Crash Course in ... dealing with falling sales
Your latest revenue forecast looks like a car going over a cliff - and it's not clear how far it has to fall before hitting the bottom. Either you find a way to get sales going again or there will have to be serious cost-cutting.
Be positive. In a previous downturn, Sam Walton, founder of Walmart, quipped: 'I was asked what I thought about the recession. I said I'd thought about it and decided not to participate.' Lee Duncan, a business growth coach, says: 'The first thing you've got to do is have some self-belief. If you have your head down, you won't sell anything.'
Don't stop marketing. There's plenty of evidence from the likes of McKinsey and London Business School to show that firms that cut their advertising and marketing budgets lose out in the short term as well as in the long run.

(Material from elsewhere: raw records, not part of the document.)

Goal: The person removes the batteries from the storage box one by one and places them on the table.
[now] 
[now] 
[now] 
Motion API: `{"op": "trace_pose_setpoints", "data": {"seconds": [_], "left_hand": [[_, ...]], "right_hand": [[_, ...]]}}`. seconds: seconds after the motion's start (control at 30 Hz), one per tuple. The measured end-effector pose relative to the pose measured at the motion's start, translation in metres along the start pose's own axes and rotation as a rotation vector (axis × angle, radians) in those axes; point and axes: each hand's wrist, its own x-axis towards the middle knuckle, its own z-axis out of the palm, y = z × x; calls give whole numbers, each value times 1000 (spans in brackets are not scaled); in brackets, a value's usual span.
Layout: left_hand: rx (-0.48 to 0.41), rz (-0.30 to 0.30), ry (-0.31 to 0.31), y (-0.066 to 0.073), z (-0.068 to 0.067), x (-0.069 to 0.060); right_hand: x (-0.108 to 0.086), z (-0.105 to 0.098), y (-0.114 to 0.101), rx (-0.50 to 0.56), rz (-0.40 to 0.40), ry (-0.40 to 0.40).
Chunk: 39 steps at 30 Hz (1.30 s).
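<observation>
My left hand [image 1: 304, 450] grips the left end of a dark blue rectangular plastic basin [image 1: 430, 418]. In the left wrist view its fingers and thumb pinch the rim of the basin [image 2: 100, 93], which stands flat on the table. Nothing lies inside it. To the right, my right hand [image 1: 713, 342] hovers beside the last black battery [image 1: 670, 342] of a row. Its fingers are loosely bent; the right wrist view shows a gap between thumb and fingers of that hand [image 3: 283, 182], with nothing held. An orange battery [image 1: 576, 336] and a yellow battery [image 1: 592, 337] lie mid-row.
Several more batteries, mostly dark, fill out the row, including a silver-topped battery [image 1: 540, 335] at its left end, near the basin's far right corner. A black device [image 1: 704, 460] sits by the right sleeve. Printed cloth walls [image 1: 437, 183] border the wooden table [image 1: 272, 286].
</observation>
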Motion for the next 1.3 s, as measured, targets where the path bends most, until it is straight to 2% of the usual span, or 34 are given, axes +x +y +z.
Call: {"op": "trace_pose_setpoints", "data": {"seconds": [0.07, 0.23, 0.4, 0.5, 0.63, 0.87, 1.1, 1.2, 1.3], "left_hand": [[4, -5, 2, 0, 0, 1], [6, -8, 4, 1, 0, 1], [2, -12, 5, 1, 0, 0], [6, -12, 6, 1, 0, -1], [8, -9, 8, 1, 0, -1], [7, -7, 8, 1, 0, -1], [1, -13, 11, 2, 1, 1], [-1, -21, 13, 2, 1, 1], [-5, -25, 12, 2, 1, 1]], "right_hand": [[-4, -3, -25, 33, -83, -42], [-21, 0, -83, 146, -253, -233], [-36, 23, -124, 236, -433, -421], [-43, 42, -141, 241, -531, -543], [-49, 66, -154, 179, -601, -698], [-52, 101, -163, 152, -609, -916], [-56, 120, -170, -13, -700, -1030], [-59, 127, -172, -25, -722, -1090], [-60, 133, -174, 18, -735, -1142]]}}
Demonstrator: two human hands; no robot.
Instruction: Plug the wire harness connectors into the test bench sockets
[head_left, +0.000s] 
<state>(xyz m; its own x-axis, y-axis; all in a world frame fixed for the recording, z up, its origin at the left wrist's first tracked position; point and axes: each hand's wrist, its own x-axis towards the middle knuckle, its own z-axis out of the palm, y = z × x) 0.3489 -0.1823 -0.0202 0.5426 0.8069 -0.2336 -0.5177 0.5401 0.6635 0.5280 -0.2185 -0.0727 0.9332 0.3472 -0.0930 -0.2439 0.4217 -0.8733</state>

One LBS study found that 'during the recovery phase, the people who maintained spend in the recession gained market share at the expense of those who cut spend'. Instead of cutting activity, consider diverting spend to more accountable forms of marketing, such as the web, direct response or promotions.
Target your effort. Professor Neil Rackham, author of Spin Selling, says: 'In hard times, people put a lot of effort into chasing every opportunity they think they can get, and as a result, they half-sell to twice as many customers.' Identify your best customers and concentrate your effort on them.